Write down exactly the lines from the one below that has "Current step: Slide" to the end of the data, both ends included; the pictures should not appear in your copy.

——————

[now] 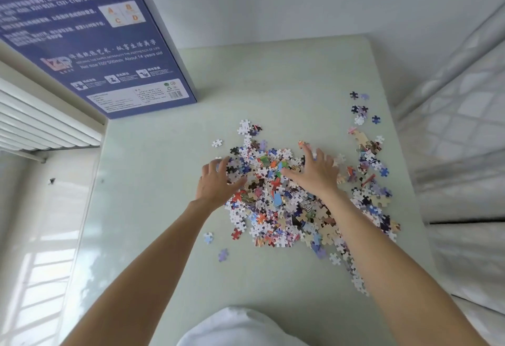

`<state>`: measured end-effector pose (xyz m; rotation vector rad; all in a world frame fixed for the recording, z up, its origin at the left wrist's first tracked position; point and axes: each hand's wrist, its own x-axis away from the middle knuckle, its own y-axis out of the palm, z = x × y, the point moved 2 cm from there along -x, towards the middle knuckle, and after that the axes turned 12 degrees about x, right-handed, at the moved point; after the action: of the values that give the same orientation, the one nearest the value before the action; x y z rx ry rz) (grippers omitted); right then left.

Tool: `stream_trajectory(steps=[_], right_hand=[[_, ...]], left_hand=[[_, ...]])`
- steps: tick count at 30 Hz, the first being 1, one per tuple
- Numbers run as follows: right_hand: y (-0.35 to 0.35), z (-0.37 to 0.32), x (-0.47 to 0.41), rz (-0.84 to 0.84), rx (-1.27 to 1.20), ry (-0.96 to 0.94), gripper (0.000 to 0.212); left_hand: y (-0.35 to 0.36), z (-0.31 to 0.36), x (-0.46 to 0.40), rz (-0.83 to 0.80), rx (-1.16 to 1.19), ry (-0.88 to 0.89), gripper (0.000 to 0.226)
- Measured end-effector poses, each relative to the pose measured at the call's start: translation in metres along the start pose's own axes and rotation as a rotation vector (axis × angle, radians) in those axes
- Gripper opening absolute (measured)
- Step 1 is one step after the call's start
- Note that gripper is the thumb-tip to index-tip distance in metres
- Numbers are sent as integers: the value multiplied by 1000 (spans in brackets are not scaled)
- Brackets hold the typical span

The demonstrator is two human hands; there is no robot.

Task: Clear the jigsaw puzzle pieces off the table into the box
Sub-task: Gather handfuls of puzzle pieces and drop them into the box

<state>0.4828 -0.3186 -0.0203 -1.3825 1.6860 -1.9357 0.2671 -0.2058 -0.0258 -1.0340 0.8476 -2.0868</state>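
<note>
Bracketing the heap of puzzle pieces (284, 195) on the bench (164, 236), the left hand (216, 181) and right hand (314, 172) rest spread-fingered, gripping nothing; the box (90, 39) stands far-left, nearer the left hand; strays trail right

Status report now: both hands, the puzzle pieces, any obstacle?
Left hand and right hand open, flat on colourful cardboard jigsaw heap. Nothing boxed yet. Blue box far-left; strays scattered right.

Pale green table (273, 86). Heap of puzzle pieces (287, 203) at centre, loose strays toward 2 o'clock. Blue box (90, 39) standing at 10 o'clock.
</note>
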Motion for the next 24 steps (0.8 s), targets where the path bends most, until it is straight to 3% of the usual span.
stream_trajectory(steps=[4, 8, 15, 24], right_hand=[[2, -34, -7, 7, 62, -101, 105], [5, -57, -11, -30, 106, -204, 113], [12, -66, -10, -13, 142, -297, 84], [16, -72, -7, 16, 76, -397, 74]], left_hand=[[6, 6, 3, 3, 62, 43, 75], [3, 7, -3, -17, 119, -18, 83], [4, 11, -13, -120, 152, -30, 75], [5, 4, -11, -75, 245, 44, 54]])
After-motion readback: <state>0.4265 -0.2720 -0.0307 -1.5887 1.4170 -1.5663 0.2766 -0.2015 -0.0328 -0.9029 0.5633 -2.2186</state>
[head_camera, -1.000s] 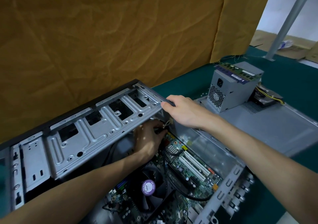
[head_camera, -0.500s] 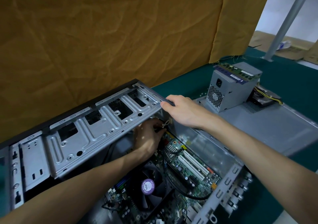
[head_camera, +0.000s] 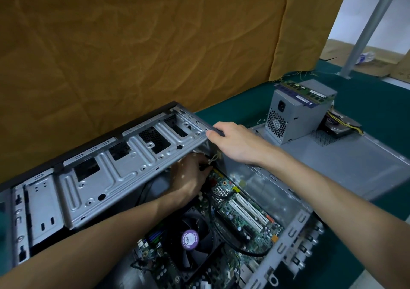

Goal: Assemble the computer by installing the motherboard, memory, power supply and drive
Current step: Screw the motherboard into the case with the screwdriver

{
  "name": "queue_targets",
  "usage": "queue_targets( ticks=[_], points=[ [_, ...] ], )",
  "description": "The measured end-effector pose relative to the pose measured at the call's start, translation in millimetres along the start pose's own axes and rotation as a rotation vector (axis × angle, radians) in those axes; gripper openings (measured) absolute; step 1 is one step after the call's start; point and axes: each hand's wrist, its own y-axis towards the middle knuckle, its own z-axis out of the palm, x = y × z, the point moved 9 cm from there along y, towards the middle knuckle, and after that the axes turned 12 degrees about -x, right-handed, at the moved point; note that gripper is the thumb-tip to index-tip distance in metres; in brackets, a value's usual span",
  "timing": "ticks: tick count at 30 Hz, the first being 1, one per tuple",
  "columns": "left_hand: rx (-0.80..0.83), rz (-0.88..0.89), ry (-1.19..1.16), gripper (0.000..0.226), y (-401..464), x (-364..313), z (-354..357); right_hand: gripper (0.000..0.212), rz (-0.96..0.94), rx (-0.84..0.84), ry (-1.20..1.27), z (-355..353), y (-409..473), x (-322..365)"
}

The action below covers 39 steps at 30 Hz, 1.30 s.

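Holding up the hinged grey perforated-steel drive cage (head_camera: pixel 124 173) with right hand (head_camera: pixel 235 143), fingers curled over its corner, to clear room beneath. Left hand (head_camera: pixel 188 177) reaching under toward the green motherboard (head_camera: pixel 239 217), already seated; fingertips hidden, cannot tell. Grey boxy power supply (head_camera: pixel 295 115) waiting on the desk's panel.

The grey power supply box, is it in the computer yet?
Out. The grey metal power supply box sits outside the open computer case, on the flat grey side panel.

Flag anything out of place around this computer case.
The memory sticks lie loose on top of the power supply, which stands outside the case on the detached side panel. Neither is installed yet.
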Motion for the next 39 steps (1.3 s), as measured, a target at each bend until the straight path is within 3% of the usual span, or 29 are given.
queue_targets(
  ticks=[6,17,21,26,39],
  points=[
    [0.134,0.207,0.129,0.019,-4,-10,-1,0.042,-0.002,0.006,-0.007,-1,-1,2],
    [0.144,0.489,0.184,0.027,-18,-16,-7,0.040,-0.001,0.003,-0.023,-3,-3,4],
    [0.192,0.632,0.396,0.048,-23,-15,-2,0.040,-0.002,0.002,-0.027,-3,-2,5],
    [0.246,0.670,0.517,0.060,-24,-14,4,0.041,-0.005,-0.004,-0.043,-3,-3,5],
    [0.214,0.651,0.434,0.055,-21,-21,6,0.040,-0.020,0.005,-0.031,-2,-3,7]
  ],
)
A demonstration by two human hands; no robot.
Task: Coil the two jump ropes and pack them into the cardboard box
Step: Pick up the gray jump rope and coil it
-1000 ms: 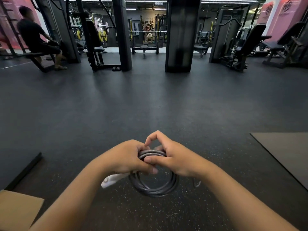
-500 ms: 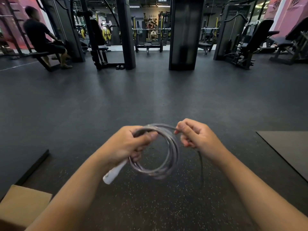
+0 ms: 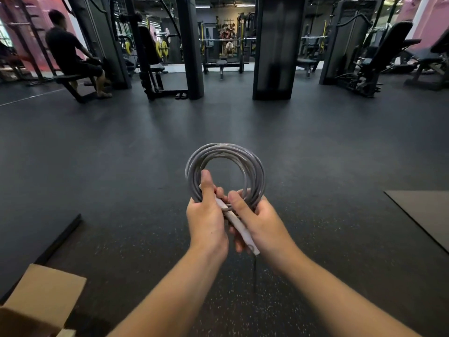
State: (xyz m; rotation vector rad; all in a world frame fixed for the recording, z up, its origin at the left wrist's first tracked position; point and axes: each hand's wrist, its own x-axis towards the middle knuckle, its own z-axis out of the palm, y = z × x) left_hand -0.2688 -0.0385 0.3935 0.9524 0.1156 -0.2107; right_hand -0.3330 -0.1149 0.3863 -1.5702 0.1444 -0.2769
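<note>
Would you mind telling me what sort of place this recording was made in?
Almost certainly a gym. Weight machines and padded benches stand along the far side, yellow weight plates hang on a rack, and the floor is dark speckled rubber.

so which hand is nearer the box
Left. The left hand is on the box's side, holding the coiled rope; the right hand is beside it, farther from the box.

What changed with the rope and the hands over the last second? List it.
The coiled jump rope was lifted upright, loops above the hands. The right hand moved in and gripped the white handle with the left hand. Cardboard box stays at lower left.
</note>
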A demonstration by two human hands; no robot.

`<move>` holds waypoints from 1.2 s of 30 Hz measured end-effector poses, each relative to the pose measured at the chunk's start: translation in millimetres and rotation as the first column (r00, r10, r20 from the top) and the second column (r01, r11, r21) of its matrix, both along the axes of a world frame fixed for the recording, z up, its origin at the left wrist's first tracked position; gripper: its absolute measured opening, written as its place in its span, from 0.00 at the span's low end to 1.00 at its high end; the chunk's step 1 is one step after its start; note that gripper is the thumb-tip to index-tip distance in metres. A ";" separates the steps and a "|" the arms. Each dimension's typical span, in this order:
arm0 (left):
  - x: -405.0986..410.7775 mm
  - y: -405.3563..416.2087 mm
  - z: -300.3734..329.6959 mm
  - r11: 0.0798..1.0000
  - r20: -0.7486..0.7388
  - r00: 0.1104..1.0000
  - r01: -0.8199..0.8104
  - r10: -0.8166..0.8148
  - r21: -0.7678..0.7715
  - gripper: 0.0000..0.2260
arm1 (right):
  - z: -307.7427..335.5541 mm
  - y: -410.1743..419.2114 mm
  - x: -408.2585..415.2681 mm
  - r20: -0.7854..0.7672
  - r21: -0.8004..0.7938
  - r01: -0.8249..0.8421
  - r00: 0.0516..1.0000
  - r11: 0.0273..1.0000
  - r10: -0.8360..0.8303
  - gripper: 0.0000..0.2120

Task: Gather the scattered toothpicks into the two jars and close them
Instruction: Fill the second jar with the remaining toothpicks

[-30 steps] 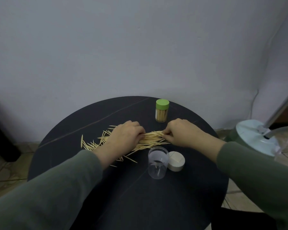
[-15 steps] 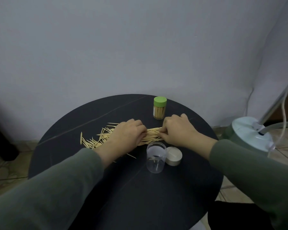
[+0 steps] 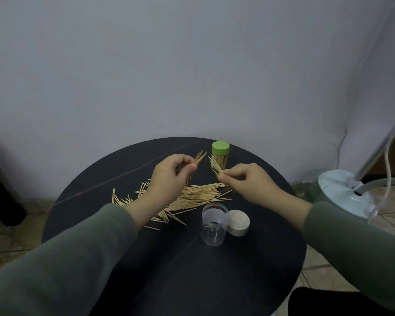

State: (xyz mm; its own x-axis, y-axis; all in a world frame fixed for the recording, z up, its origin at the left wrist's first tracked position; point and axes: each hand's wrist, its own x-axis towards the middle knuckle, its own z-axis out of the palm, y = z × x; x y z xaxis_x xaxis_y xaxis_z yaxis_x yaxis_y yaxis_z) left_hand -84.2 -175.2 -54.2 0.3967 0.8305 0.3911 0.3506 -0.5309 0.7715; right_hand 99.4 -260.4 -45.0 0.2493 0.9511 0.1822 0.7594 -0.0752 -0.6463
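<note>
Left hand (image 3: 169,176) fingers pinching a toothpick bundle (image 3: 199,158), right hand (image 3: 249,183) fingers pinching another, toothpick pile (image 3: 192,197) beneath both

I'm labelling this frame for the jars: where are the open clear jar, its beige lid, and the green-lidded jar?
open clear jar (image 3: 214,226), head view, on its transparent wall.
beige lid (image 3: 238,222), head view, on its top face.
green-lidded jar (image 3: 220,148), head view, on the green cap.

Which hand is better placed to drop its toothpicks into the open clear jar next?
Probably the right hand. It pinches a small bunch of wooden toothpicks and sits nearer the open clear plastic jar, with nothing between. The left hand also holds toothpicks but is farther, beyond the scattered pile.
</note>
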 end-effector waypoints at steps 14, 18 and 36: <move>1.4 -42.9 29.0 0.850 0.356 0.928 0.275 -0.113 -0.449 0.05 | 3.3 -29.6 -16.9 -0.415 0.156 -0.069 0.901 0.985 0.129 0.13; 0.5 -51.6 17.9 0.806 0.326 0.940 0.272 -0.105 -0.526 0.06 | -6.2 -38.6 -22.8 -0.471 0.098 -0.122 0.869 0.988 0.154 0.12; -8.8 -57.9 -8.0 0.770 0.391 0.889 0.419 -0.240 -0.481 0.06 | -15.9 -48.7 -35.1 -0.595 0.189 -0.209 0.753 0.960 0.281 0.10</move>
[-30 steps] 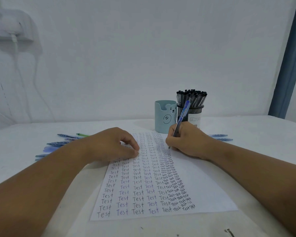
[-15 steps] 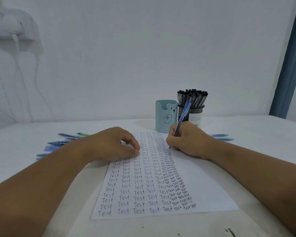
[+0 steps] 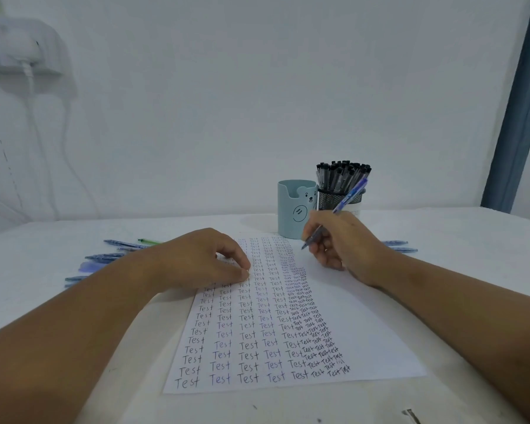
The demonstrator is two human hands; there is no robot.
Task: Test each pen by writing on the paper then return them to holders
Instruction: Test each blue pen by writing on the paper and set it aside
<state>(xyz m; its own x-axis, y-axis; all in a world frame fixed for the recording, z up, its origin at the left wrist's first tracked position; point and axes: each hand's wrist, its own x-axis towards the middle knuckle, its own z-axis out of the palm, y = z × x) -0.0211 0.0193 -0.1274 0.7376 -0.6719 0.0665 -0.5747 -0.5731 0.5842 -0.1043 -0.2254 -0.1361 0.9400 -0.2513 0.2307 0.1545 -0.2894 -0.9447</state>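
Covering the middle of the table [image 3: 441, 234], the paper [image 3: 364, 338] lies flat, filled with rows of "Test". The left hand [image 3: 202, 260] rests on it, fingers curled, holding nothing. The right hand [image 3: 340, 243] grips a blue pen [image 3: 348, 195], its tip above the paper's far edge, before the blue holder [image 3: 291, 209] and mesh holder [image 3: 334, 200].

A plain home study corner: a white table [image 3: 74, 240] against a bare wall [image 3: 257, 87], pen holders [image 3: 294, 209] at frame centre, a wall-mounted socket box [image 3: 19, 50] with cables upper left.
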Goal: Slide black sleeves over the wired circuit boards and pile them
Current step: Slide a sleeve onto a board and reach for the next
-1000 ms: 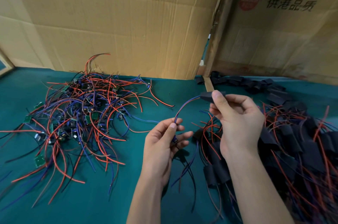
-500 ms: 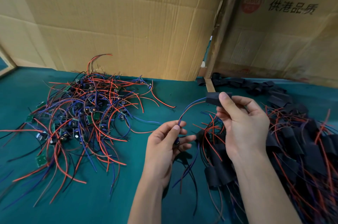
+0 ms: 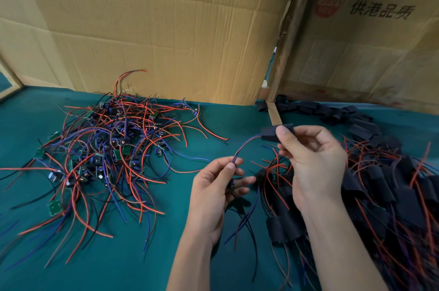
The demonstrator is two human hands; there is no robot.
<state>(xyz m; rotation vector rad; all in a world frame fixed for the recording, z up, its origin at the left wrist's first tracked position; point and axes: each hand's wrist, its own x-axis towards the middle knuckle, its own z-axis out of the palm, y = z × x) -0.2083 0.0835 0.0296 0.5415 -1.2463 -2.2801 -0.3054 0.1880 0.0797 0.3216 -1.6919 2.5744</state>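
1. Both hands had barely shifted since earlier, rising slightly
2. Right hand [image 3: 316, 162] pinched the black sleeve [image 3: 273, 133]; left hand [image 3: 217, 186] pinched its wires [image 3: 242, 148], left of the sleeved pile [image 3: 389, 195]
3. Hard tugging might pull wires loose

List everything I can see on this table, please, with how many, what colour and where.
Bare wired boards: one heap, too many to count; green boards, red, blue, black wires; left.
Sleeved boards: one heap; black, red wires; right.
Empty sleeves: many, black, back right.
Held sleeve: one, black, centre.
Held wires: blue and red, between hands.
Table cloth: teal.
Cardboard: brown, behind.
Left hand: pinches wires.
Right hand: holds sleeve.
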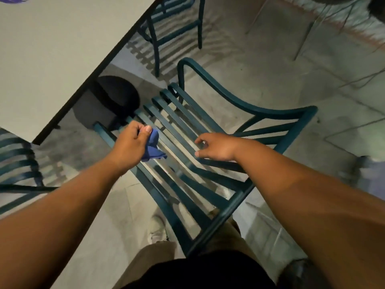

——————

WRITTEN REPLY:
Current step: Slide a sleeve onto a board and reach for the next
-1000 ms: 
-500 ms: 
+0 ms: 
The demonstrator is two human hands; there is no robot.
<state>(xyz m; rotation vector rad; all in a world frame fixed for the recording, z up, its origin at the left wrist's first tracked position; point and axes: each hand's wrist, its own x-axis towards the middle knuckle, its own z-axis out of the palm, y = z × x) -0.2083 0.0835 0.0296 0.5415 -1.2463 -2.2801 -0.3054 0.1880 0.0797 0.3216 -1.6919 2.5744</state>
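1. Both hands had barely shifted since earlier, rising slightly
2. Right hand [image 3: 316, 162] pinched the black sleeve [image 3: 273, 133]; left hand [image 3: 217, 186] pinched its wires [image 3: 242, 148], left of the sleeved pile [image 3: 389, 195]
3. Hard tugging might pull wires loose

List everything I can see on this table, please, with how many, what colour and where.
Bare wired boards: one heap, too many to count; green boards, red, blue, black wires; left.
Sleeved boards: one heap; black, red wires; right.
Empty sleeves: many, black, back right.
Held sleeve: one, black, centre.
Held wires: blue and red, between hands.
Table cloth: teal.
Cardboard: brown, behind.
Left hand: pinches wires.
Right hand: holds sleeve.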

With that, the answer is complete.